Marsala is a city of sun and sea. The sun shines much of the year, offering the opportunity for those who love the sea and the warm Mediterranean climate to enjoy relaxing holidays. The sea is limpid and crystalline, the white and fine sand, the beaches are lost visibly especially on the south side.
The beaches, from year to year more and more equipped and organized, are easily accessible from the city center by public transport or by bike. However, there are also stretches of free beach, which often hide small corners of paradise, particularly suitable for those dedicated to diving or water sports, but also for those who do not like the noisy liveliness of organized structures.
For those who love uncontaminated natural landscapes, they can take delightful walks along the coast of the Stagnone or have fun on a sailboat, on surfboards or kites.

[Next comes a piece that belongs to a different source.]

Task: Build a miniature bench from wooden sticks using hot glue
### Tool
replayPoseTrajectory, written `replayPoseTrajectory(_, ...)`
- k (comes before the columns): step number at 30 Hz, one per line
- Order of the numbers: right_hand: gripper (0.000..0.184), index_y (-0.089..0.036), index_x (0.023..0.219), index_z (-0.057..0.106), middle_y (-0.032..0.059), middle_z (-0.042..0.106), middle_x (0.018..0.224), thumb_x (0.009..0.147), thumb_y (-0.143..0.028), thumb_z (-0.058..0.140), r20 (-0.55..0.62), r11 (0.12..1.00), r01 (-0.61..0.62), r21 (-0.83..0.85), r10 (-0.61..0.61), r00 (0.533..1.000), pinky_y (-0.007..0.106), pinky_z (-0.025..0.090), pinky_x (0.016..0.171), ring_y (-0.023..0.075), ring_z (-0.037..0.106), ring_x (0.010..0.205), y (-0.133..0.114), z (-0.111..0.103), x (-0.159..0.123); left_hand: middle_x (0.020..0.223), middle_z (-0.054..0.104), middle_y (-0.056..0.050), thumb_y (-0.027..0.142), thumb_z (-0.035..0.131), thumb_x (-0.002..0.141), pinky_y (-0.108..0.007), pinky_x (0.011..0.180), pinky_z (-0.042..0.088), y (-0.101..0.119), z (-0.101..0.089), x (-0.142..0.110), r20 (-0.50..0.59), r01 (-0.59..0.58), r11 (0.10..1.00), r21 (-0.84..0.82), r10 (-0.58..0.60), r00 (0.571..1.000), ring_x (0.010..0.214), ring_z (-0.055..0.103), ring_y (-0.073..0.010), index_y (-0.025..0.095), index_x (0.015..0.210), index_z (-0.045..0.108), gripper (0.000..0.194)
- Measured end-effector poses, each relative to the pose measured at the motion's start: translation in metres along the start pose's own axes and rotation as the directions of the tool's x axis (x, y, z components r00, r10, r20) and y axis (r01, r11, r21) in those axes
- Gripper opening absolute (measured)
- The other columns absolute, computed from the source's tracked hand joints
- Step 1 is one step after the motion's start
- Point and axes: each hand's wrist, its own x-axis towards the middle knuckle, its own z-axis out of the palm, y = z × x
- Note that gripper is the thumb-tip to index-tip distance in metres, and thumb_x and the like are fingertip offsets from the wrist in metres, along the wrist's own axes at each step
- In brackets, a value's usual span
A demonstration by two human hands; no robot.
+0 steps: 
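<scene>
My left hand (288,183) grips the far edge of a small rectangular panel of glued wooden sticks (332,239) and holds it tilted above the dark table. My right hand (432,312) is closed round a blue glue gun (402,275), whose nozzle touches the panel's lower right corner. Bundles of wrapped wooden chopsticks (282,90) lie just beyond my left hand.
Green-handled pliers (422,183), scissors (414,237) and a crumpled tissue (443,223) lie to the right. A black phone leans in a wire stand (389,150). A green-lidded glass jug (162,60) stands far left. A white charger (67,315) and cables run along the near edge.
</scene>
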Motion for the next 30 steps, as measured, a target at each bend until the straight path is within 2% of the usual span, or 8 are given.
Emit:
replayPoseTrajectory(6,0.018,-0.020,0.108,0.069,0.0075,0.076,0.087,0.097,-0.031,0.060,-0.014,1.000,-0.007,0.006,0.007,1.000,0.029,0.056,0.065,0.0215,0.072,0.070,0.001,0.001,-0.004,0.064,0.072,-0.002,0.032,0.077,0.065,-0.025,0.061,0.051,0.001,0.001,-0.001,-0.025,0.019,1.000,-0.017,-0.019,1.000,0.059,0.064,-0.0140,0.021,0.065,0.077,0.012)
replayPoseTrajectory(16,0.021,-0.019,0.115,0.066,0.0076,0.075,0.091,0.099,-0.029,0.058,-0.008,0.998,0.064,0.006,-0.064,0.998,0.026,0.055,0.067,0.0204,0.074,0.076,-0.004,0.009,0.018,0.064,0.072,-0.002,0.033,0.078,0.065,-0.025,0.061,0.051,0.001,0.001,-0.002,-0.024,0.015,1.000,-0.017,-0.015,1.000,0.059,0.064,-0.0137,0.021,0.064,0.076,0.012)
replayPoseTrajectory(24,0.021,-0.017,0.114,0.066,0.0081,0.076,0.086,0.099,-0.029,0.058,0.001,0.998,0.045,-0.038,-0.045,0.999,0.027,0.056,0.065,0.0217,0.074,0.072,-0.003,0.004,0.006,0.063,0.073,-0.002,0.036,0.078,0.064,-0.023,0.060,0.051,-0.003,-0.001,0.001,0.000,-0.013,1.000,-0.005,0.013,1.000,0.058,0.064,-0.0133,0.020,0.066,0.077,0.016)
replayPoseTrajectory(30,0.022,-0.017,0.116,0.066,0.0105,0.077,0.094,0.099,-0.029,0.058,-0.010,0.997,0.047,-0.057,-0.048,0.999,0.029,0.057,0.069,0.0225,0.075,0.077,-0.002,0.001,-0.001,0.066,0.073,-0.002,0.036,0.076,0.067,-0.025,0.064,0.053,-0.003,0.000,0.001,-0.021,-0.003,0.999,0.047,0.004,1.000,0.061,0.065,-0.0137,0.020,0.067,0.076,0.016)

And for sport fishing enthusiasts there is nothing better than sitting on the shore of the Stagnone and, waiting for the fish to bite, enjoy the beauty of the lagoon with its islets, salt marshes and the Egadi islands in the background.

Marzia Gentile

BIBLIOGRAFY:
https://it.wikipedia.org/wiki/Marsala

(Artigo de opinião produzido no âmbito da unidade curricular “Economia do Turismo”, de opção, lecionada a alunos de vários cursos de mestrado da EEG, a funcionar no 2º semestre do ano letivo 2018/2019)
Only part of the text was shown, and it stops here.